Instructions to follow: Using the data below, output a verbatim copy of the lines between the one holding "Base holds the" and the one holding "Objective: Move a", inclusive, without any pictures.

^^^^^^^^^^^^^^^^

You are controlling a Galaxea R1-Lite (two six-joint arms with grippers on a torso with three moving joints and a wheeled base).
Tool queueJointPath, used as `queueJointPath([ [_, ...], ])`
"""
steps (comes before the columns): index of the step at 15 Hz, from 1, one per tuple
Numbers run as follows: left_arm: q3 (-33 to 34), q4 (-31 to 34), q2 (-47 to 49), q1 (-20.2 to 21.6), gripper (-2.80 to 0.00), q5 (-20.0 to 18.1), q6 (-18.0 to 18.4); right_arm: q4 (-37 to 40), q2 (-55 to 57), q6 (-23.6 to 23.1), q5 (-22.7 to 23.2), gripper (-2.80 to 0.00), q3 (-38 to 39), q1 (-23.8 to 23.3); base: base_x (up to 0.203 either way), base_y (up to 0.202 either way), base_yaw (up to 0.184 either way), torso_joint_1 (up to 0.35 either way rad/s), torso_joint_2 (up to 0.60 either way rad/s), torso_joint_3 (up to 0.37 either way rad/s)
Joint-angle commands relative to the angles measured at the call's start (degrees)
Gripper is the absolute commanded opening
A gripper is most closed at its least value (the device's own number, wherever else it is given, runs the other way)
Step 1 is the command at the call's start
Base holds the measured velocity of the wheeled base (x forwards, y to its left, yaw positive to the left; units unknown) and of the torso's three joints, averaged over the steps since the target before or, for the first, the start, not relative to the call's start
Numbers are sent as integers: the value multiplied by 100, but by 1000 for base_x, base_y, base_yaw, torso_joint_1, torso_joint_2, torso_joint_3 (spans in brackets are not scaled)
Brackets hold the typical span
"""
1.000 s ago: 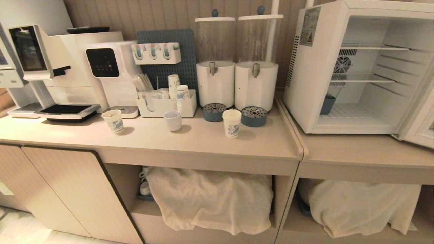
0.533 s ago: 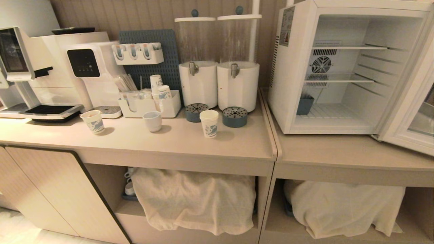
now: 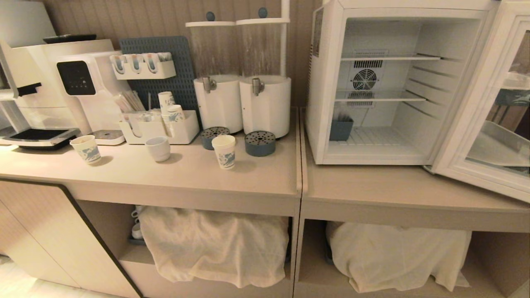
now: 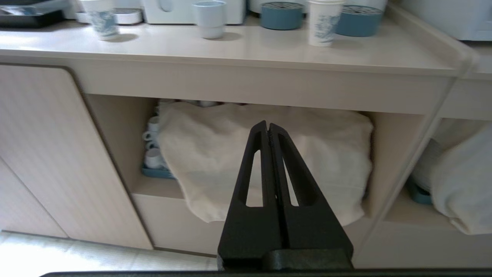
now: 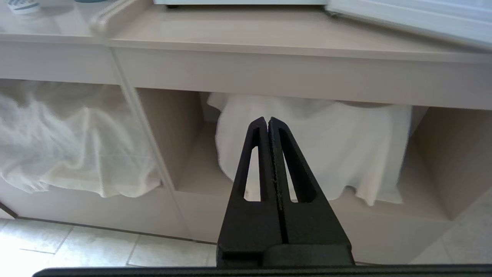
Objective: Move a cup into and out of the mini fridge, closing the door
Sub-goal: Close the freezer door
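The cup [image 3: 224, 151], a tall blue-patterned paper cup with nested rims, stands upright on the counter [image 3: 248, 182], left of the mini fridge [image 3: 372, 82], just in front of two round blue drip trays [image 3: 260, 143] under two white drink dispensers [image 3: 242, 103]. Left of the cup stand a white ceramic mug [image 3: 158, 148] and a shorter paper cup [image 3: 86, 149]. The fridge's door [image 3: 488, 107] hangs wide open to the fridge's right; a blue bin [image 3: 341, 129] sits inside at the left of the bottom shelf. The counter between cup and fridge is bare. Towels [image 3: 215, 244] drape the open shelves below. The left gripper [image 4: 268, 129] and right gripper [image 5: 267, 125] hover low before those shelves, fingers pressed together, holding nothing.
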Motion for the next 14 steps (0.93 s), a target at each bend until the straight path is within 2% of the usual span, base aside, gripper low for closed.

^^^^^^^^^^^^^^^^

Exercise response:
Base holds the measured velocity of the wheeled base (x forwards, y to its left, yaw positive to the left; units unknown) and of the torso's three joints, averaged over the steps since the target before or, for the first, the start, not relative to the call's start
Numbers are sent as integers: the value multiplied by 100, but by 1000 for base_x, base_y, base_yaw, torso_joint_1, torso_joint_2, torso_joint_3 (spans in brackets are not scaled)
Brackets hold the typical span
"""
1.000 s ago: 
0.533 s ago: 
now: 
now: 
now: 
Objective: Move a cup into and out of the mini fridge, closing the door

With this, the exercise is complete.